Age, musical practice, median IKI, CoV, coefficient of concordance, Procrustes metric, saturation point, and error rate from sequences 1 and 2 were used as factors in the best-subset model builder (Table 1). We used the values for the coefficient of concordance and Procrustes metric as determined within sequences 1 and 2. The model which best predicted awareness contained the coefficient of concordance and the Procrustes metric (AIC = 35.5, Table 2). The next two best models included musical practice and mean ITI, but the Procrustes metric is highly correlated with both these variables. We chose the first model because these correlations suggest that median IKI and musical experience are not independently contributing to the outcome. The raw data from the coefficient of concordance and Procrustes metric in sequences 1 and 2 are shown in Fig. 6a.
Results and probability of awareness. a Raw data for each subjects from sequences 1 and 2. Each dot represents the average coefficient of concordance and Procrustes metric measured within each sequence.

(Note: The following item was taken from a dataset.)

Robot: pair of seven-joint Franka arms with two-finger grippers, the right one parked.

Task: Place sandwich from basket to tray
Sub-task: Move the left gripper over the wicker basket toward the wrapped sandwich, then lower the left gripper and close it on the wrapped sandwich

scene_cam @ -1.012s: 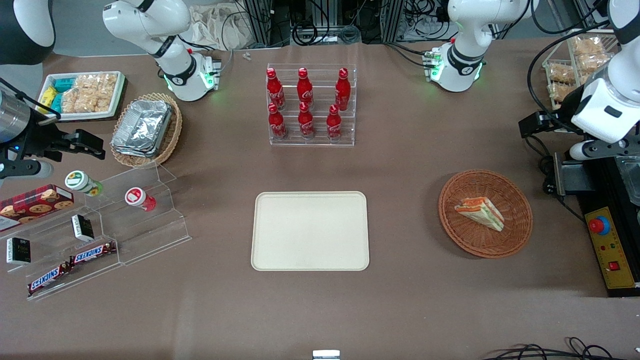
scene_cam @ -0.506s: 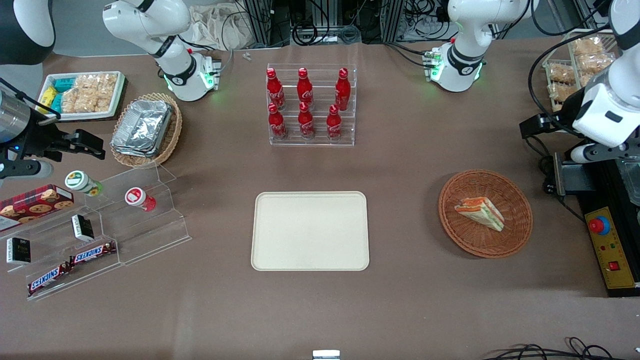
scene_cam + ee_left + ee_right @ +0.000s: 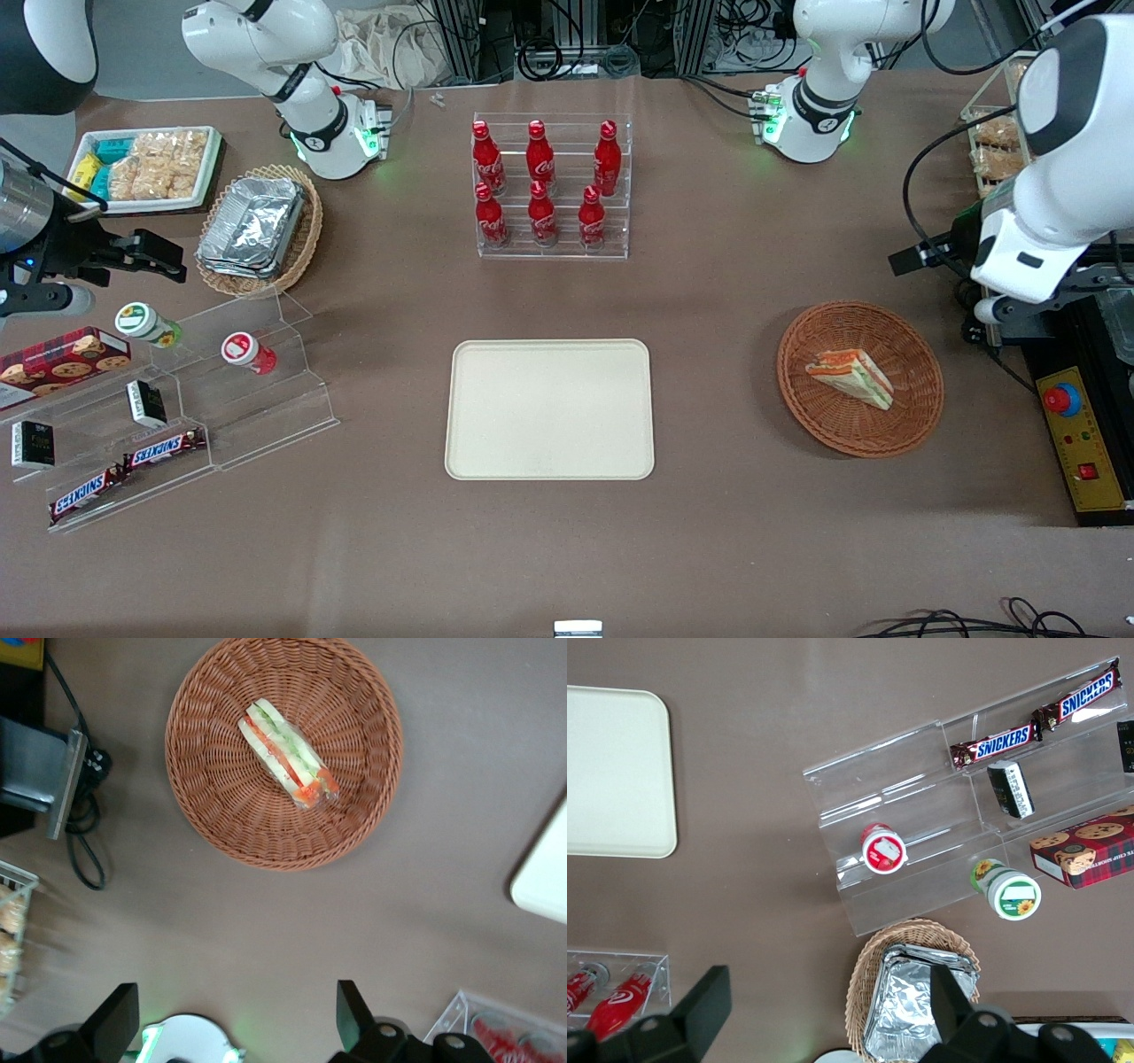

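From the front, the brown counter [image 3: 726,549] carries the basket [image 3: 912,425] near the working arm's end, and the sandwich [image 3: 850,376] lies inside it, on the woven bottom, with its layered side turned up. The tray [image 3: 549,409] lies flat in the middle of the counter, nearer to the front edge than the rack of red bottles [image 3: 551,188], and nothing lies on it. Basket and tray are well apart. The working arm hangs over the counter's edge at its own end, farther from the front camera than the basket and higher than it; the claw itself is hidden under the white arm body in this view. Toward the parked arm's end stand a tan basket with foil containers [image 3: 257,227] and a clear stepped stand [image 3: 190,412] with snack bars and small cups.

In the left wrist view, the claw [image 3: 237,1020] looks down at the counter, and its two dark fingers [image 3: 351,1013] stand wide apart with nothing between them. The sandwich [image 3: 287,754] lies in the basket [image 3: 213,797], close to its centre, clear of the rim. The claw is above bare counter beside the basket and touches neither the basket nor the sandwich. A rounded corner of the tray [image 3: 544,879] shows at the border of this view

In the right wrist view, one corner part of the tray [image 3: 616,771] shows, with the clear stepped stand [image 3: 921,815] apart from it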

Dashed lines indicate median. b Probability curves from the logistic model determined from sequences 1 and 2. Data from sequence 3 are included as validation for the model
To validate our model, we determined the probability of awareness with coefficient of concordance and Procrustes metric from Block 3. This model was also able to correctly predict which subjects would attain awareness in sequence 3 in 80 % of cases (Table 3). The data from sequence 3 are shown with the probability curves from the logistic model determined from sequences 1 and 2 in Fig. 6b.
Discussion
Awareness of underlying patterns in motor sequences is known to improve performance. In this motor task, awareness of the pattern at the motor level was associated with temporal and kinematic consistency. Subjects performed a series of finger-tapping tasks with a common motor response. Unlike SRT tasks where the pattern is at the level of the stimulus, we found no effect of age, musical experience, inter-key-interval, or CoV on awareness. Subjects who eventually became aware of the common movement sequence would either divide the seven-item sequence into the same sub-divisions, or they would move their fingers along the same trajectory for each tap.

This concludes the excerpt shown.